The Meta-Emotional Self

It seems that many people identify themselves with their subjective emotional state, as if this is some kind of ultra-authentic expression of what is happening deep inside of a so-called “true self.” Culturally we idealize emotions, and we attempt to make judgements about ourselves and other people based on our emotional responses to our experience. This is partly reactive to our historical development as a culture, where for a long time our survival was so dicey we had to ignore our emotional reactions and do work. It is not that we were unaware of our emotional states, it is simply that we believed we needed to repress them in the interests of manners and social functioning.
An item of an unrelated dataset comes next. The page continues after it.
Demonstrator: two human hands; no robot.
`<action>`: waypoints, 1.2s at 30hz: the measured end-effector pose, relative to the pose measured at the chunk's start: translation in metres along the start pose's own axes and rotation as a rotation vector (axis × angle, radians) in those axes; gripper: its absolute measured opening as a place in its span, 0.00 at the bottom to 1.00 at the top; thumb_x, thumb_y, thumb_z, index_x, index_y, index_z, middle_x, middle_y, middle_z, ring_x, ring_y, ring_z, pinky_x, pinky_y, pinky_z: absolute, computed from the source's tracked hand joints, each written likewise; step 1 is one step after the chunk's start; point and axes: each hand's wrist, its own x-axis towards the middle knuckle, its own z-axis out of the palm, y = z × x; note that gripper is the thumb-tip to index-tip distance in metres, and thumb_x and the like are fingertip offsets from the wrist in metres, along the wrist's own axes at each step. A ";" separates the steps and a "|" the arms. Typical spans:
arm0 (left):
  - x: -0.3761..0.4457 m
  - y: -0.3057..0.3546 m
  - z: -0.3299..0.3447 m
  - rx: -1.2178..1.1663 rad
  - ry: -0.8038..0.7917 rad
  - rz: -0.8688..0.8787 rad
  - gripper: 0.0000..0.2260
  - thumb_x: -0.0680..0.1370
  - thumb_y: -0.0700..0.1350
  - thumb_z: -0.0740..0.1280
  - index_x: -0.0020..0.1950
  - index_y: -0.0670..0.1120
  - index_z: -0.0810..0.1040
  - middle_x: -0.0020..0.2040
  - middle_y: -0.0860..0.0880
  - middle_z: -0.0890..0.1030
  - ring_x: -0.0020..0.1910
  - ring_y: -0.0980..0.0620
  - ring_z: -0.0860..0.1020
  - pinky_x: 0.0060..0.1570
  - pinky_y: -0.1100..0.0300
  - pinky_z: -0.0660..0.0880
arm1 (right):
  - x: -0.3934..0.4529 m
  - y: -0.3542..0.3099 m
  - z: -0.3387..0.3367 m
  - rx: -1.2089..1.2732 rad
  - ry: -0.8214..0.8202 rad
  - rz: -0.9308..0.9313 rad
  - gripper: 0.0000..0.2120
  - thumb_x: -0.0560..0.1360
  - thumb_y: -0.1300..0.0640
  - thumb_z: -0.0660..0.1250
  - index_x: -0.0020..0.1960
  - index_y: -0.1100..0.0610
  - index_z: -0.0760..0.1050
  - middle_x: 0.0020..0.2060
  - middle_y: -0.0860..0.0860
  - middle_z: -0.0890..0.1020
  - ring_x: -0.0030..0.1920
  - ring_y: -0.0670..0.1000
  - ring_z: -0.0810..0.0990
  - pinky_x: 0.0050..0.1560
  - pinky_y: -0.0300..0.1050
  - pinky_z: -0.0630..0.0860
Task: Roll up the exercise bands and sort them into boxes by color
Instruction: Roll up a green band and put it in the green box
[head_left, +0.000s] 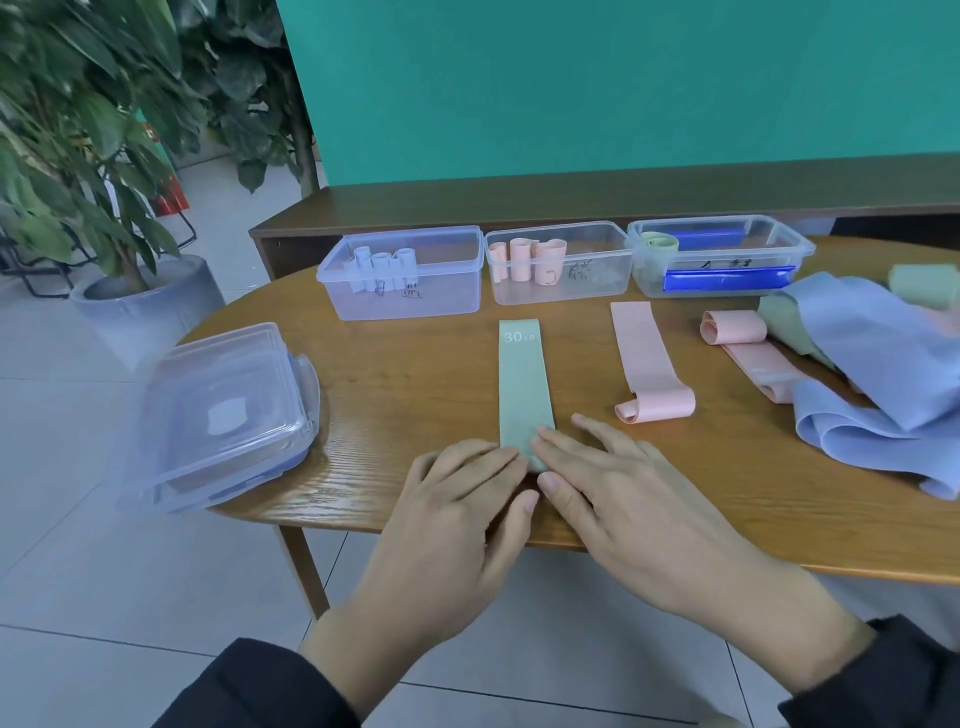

As we became able, we have honored and expressed our emotions in increasingly subtle and sophisticated ways, and we have developed means of addressing unwanted emotions in therapy, in self-help, and in various activities of distraction and pain relief.

The truth is, the ways we feel are not based on our thoughts, which is the contention of cognitive therapies, nor are they based on some kind of accurate self structure. They are learned through culture, through our families, and through our own unique experiences. We learn what to be afraid of and what to be sad about. This learning gets stirred together with our own unique ways of experiencing the world and with the smorgasbord of normal human emotional experience. In other words, when we encounter a loss, we are sad. That comes with the biology. But what we define as a loss may vary widely from culture to culture, from family to family, and from person to person. If we spend our lives chasing our preferred emotions: happiness, desire, attraction, we are chasing the clouds to some extent.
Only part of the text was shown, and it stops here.